> **Your assignment**: Write the listing below out again exactly, dropping the images.

> **Dataset extract**:
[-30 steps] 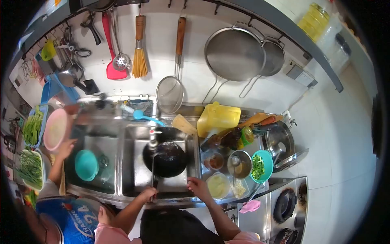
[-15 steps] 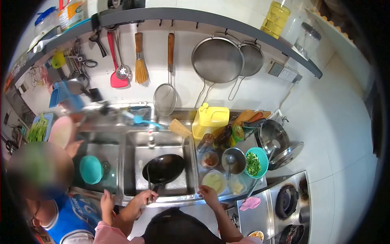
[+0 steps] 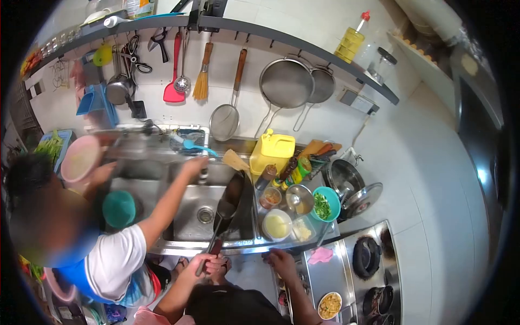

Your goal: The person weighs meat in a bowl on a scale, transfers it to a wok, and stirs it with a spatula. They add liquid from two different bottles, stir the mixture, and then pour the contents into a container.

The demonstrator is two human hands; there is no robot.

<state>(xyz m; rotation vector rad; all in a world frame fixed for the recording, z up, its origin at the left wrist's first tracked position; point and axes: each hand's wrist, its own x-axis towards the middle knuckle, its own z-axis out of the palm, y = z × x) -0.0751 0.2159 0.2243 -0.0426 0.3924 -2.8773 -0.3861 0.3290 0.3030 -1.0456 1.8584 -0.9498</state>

> **Output for this exercise**:
[-30 steps] 
[-15 steps] 
[+0 steps] 

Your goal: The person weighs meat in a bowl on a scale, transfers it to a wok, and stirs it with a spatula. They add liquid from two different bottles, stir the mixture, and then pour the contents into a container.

The demonstrator is two human hands; there is no robot.

<state>(xyz m; rotation vector rad; all in a world frame fixed for the recording, z up, its origin at the left wrist's first tracked position; point and axes: each hand's wrist, its own x-axis towards the middle knuckle, its own z-axis out of the palm, y = z × x) -0.0751 0.2159 0.2243 -0.0426 0.3924 -2.8773 -0.3861 0.3290 0.3030 -1.0456 1.8584 -0.9498</state>

The output is done.